The Bridgeport decision had operational consequences. Although CMS initially continued the policy in its FY 2025 final rule, it reversed course shortly before the new fiscal year began. In a September 2024 interim final rule, CMS removed the policy from the FY 2025 IPPS payment calculations, citing the D.C. Circuit’s ruling. To limit financial disruption, the agency capped wage index losses at 5 percent for hospitals affected by the repeal—without applying offsetting reductions elsewhere.

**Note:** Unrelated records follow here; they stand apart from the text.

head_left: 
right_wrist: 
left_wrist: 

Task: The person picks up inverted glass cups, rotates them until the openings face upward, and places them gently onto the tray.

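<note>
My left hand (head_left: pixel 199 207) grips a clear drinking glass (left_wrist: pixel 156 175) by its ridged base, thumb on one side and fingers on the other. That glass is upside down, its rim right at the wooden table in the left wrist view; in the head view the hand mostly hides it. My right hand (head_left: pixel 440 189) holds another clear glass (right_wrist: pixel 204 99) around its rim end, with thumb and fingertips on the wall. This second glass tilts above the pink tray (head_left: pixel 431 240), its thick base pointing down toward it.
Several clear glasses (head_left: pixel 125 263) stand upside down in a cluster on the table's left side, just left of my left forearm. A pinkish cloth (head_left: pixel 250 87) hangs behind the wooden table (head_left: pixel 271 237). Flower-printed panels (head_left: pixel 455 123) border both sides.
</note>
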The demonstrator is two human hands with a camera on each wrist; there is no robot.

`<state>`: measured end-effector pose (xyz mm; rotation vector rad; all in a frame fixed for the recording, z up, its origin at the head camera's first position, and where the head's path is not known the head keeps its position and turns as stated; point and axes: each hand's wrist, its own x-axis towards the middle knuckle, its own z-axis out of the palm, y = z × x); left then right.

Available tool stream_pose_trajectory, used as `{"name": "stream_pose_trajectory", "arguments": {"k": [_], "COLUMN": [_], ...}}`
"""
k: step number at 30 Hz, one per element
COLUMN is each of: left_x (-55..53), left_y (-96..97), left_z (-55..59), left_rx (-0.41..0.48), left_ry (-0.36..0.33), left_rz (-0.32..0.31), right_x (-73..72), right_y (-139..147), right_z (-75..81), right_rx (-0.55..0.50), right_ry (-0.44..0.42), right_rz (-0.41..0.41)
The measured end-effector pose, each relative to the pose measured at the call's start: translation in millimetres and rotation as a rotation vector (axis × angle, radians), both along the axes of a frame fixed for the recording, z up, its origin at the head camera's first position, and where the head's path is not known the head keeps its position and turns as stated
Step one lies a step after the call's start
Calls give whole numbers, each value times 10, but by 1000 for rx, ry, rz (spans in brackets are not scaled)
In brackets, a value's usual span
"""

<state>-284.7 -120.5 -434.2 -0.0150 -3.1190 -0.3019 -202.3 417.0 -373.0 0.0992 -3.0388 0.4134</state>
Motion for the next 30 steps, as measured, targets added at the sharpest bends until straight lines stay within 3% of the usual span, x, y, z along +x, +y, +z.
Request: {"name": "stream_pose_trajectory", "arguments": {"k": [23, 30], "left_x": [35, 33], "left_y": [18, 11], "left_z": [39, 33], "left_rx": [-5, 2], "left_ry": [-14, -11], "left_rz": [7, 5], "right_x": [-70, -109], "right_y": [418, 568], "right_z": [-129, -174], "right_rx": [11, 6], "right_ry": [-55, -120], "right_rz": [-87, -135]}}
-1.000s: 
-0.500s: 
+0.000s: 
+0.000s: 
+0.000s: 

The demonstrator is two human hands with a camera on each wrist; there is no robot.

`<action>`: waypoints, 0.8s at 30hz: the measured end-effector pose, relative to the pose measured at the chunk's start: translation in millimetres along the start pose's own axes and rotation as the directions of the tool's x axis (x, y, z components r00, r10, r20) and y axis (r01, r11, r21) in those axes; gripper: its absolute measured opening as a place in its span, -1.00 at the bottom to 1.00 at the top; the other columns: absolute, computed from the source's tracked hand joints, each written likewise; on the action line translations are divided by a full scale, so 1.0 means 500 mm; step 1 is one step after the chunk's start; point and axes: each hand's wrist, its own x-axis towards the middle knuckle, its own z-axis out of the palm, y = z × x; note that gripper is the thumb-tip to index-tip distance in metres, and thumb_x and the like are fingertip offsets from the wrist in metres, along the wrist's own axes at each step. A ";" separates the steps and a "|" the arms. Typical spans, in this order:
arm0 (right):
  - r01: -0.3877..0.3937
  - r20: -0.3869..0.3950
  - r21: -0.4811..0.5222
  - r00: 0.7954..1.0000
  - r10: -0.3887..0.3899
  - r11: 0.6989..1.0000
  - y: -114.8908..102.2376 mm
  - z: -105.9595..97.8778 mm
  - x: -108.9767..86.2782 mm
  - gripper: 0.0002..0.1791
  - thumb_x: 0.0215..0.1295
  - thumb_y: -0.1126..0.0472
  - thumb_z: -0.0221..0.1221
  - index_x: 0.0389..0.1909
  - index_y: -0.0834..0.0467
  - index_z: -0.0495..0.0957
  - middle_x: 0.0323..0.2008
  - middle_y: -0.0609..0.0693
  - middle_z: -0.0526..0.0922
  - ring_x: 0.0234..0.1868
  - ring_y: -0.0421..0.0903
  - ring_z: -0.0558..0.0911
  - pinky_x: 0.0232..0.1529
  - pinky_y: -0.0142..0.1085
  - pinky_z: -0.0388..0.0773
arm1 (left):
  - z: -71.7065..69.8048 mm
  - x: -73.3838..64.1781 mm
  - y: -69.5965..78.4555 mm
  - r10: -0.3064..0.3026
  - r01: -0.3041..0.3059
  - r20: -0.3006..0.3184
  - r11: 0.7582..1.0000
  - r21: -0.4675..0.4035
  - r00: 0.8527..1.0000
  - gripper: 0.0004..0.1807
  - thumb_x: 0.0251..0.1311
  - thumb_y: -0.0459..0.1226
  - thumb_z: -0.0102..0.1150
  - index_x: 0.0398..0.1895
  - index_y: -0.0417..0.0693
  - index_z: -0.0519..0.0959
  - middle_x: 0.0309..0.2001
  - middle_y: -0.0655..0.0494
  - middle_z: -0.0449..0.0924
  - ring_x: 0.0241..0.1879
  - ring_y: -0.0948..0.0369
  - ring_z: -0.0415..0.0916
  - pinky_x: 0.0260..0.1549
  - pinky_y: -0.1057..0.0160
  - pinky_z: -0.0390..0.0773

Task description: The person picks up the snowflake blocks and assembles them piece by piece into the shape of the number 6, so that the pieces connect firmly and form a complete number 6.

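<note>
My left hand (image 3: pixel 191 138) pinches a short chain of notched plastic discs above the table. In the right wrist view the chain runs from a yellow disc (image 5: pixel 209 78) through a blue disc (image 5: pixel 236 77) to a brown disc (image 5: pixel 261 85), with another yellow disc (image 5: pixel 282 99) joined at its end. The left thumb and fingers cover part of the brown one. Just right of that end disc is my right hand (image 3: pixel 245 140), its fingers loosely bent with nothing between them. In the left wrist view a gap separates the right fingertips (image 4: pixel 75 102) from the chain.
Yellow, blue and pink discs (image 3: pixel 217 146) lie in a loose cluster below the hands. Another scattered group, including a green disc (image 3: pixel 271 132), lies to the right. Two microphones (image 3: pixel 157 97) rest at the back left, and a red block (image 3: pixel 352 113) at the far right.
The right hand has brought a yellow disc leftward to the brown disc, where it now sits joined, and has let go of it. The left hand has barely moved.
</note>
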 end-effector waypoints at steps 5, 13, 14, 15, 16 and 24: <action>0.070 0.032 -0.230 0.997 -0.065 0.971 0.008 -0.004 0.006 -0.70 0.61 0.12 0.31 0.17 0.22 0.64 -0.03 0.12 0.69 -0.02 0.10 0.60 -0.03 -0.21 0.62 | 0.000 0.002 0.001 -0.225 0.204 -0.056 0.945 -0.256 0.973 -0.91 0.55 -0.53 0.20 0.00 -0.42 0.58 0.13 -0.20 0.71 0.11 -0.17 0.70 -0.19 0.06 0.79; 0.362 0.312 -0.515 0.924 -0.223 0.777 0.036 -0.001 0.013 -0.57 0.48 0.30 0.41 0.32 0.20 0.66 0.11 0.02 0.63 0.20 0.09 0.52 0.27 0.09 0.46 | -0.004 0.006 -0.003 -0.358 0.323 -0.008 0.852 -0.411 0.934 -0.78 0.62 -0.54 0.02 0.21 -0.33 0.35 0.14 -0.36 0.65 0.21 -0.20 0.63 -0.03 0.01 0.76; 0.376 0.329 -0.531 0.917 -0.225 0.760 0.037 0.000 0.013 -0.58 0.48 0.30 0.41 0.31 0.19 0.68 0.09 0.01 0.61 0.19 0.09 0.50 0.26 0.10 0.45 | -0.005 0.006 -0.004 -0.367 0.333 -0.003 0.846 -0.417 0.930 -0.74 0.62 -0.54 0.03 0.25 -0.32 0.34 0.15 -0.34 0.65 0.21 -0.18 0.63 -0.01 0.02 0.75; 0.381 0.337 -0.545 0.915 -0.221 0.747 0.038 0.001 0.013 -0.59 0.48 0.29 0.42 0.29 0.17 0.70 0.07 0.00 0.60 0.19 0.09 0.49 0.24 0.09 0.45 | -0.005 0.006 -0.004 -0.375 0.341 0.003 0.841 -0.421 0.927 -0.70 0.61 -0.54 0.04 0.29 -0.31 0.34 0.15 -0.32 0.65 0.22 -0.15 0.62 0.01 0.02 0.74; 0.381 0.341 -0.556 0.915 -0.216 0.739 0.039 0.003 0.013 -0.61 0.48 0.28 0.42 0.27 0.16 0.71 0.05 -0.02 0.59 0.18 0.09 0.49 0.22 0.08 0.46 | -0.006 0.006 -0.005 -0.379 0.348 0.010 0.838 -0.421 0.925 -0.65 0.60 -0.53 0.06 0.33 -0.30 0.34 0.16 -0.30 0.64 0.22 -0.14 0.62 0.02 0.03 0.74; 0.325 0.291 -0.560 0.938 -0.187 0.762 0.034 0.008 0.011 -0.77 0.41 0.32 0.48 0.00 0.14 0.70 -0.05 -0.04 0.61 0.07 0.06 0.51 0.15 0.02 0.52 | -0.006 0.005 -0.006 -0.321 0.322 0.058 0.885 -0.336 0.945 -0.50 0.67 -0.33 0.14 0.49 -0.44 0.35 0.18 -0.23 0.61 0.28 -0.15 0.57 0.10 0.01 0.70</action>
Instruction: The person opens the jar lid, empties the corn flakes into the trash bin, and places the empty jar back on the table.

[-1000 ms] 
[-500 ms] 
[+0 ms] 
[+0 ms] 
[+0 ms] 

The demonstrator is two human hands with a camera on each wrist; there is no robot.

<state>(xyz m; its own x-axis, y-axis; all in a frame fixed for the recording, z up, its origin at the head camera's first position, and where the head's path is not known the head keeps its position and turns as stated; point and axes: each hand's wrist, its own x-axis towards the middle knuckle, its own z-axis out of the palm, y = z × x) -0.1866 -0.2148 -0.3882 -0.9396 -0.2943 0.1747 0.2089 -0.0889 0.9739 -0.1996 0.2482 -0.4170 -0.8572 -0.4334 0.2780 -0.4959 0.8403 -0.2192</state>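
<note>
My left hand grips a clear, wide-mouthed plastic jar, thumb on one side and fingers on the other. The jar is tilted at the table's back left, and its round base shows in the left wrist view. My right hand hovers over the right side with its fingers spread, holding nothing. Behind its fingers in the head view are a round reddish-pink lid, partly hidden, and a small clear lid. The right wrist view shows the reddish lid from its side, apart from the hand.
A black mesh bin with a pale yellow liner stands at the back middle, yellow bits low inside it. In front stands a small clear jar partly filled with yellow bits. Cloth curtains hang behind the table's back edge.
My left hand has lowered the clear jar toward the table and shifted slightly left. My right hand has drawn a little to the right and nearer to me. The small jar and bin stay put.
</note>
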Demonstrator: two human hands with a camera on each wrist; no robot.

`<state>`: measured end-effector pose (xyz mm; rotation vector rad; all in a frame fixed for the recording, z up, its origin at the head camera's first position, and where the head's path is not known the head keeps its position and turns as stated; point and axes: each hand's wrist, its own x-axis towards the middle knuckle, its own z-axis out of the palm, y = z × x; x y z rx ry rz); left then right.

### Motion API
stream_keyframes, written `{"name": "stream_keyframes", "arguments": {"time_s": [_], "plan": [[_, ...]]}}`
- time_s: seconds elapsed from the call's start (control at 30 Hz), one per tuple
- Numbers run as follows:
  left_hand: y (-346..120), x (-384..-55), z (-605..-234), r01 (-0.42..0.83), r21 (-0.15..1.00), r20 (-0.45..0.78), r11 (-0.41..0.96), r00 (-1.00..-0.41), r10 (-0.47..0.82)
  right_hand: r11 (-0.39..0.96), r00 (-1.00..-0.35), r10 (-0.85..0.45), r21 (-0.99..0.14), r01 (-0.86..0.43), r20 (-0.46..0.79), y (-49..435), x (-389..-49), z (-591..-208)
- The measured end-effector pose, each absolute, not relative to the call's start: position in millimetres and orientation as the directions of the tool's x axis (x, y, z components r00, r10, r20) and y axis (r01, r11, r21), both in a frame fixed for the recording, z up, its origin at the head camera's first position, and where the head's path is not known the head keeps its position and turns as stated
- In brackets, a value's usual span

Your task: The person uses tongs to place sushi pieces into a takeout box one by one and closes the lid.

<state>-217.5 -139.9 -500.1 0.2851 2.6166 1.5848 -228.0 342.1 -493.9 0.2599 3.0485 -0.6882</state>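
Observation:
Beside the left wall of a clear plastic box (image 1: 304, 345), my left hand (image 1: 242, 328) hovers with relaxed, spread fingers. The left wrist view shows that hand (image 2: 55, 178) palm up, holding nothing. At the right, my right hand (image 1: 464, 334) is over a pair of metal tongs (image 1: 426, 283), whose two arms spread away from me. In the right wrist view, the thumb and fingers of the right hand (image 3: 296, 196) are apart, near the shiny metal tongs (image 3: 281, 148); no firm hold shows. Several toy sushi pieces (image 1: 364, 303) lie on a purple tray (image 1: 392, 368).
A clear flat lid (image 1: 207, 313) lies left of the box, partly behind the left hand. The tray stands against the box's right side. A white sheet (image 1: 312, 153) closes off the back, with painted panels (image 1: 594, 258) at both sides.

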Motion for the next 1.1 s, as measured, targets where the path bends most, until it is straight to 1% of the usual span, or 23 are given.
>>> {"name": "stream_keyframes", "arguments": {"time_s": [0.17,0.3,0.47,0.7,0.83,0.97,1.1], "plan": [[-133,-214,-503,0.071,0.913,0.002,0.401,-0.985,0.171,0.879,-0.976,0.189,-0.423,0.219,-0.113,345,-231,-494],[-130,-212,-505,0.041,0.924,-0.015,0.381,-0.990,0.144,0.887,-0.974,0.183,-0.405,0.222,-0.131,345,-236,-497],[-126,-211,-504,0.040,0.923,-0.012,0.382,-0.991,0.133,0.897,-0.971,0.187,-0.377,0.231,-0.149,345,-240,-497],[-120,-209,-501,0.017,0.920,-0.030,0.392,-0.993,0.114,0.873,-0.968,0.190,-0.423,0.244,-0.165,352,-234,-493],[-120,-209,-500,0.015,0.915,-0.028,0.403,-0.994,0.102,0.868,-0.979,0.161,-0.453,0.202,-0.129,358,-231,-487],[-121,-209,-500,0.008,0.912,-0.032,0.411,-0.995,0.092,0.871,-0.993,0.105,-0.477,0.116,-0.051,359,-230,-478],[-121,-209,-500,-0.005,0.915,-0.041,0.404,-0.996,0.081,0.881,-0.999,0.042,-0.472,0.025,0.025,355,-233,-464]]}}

The legal consensus was reinforced in December 2024 when the U.S. Court of Appeals for the Ninth Circuit issued a separate decision in a parallel case. Affirming a district court ruling, the Ninth Circuit held that HHS lacked authority to implement the low-wage index hospital policy under either the Wage Index Provision or the Exceptions and Adjustments Provision. The panel criticized the agency for having “tinkered” with the statutory formula. It emphasized that “under our system of separation of powers, neither good intentions nor pressing policy problems can substitute for an agency’s lack of statutory authority to act.” Notably, one judge dissented, observing that “unnecessary rejection of the Secretary’s policy will have drastic repercussions for vulnerable communities.”
The D.C. and Ninth Circuit decisions and Kennedy’s testimony indicate that permanent changes to the wage index will need to come from Congress. As stakeholders consider the future of rural hospital financing and broader wage index reform, attention will turn to whether the administration and Congress can agree on a statutory fix.